The α7 gene product is the only identified protein that forms a part of rat brain α-Bgt-AChRs, and all the α-Bgt binding sites in the rat hippocampus contain the α7 gene product. RT-PCR experiments showed the presence of α7 message in both undifferentiated and differentiated HC2S2 cells in levels comparable to those in the adult rat hippocampus (Fig. 4 B). Quantitation using a PhosphorImager demonstrated that differentiated HC2S2 cells have ∼40% greater amounts of the message.
Nicotine-induced apoptosis and the cell cycle
We next examined the mechanism underlying nicotine-induced cell death. For this, we chose a time point (12 hr) when there was significant cell death, but 98% of the cells were still adherent. The first set of experiments was designed to determine whether nicotine-induced cell death was apoptotic in nature. Evidence for this comes from DNA laddering experiments. In apoptosis there is a characteristic pattern of DNA degradation in multiples of ∼200 bp (Arends et al., 1990). Undifferentiated HC2S2 cells were treated with 0.5 μm nicotine for 12 hr. DNA was then extracted and run on an agarose gel. As shown in Figure5 A, nicotine-treated cells showed a characteristic laddering of DNA. The smallest band observed (Fig. 5 A, arrowhead) was ∼200 bp in length. Increasing nicotine concentration to 50 μm did not appear to cause any more DNA fragmentation. On the other hand, 100 nm α-Bgt significantly protected the cells from nicotine-mediated endonuclease action (Fig. 5 A).
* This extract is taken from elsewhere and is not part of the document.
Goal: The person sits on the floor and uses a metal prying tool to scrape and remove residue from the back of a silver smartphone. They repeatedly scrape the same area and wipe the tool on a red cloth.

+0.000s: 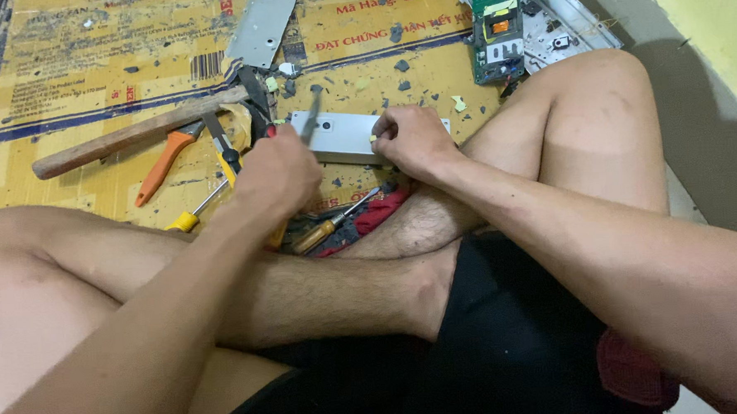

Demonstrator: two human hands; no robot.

Further confirmation of the apoptotic nature of nicotine-mediated cell death comes from the following experiments. Cells were exposed to 0.5 μm nicotine for a 12 hr period, at the end of which they were fixed and stained with 10 ng/ml DAPI. Visualization of DAPI-stained cells indicated the presence of fragmented nuclei, characteristic of apoptosis (Fig. 5 B, bottom panel). Such fragmentation was not detectable in cells treated with nicotine in the presence of α-Bgt (Fig.5 B, bottom panel, inset; Table2). The number of fragmented nuclei on nicotine treatment (10 ± 1% total; Table 2) correlated well with the number of adherent cells that were Apoptag-positive at this time point (10.2 ± 1.6; Table 2). Another characteristic of apoptosis is the requirement for the induction of specific cell death-related proteins. Induction of expression of the tumor suppressor protein p53 followed by p21, a cdk inhibitor, has been shown to be one pathway for programmed cell death (for review, see Meikrantz and Schlegel, 1995). In the same population of cells stained for DAPI, we examined the induction of p53 and p21 expression by 0.5 μm nicotine. Robust expression of both p53 and p21 was observed using immunofluorescence measurements (Fig. 5 B, top panel; Table 2). Once again, treatment with α-Bgt abolished this induction (Fig. 5 B, a,inset). Fifty-three percent of nicotine-treated cells were p53-positive, whereas 61% were p21-positive (Table 2). No p53-positive cells were detected in cells treated with nicotine in the presence of α-Bgt, whereas ∼6% of the cells showed detectable immunoreactivity to p21 (Table 2). These experiments clearly demonstrate the ability of nicotine to induce the expression of two cell cycle-related proteins shown to play a role in the apoptotic pathway. The discrepancy between our DAPI and cell count data versus the expression of the two cell cycle proteins can be explained by the fact that induction of these genes precedes overt DNA fragmentation and cell death. The explanation might be that there is a time lag between the induction of programmed cell death and overt signs of cell death (namely, complete nuclear fragmentation and trypan blue inclusion). A recent study demonstrated the existence of at least 14 gene products that are induced by p53 expression and are probably involved in the apoptotic process, and that maximal cell death might occur as late as 36 hr after induction of p53 (Polyak et al., 1997).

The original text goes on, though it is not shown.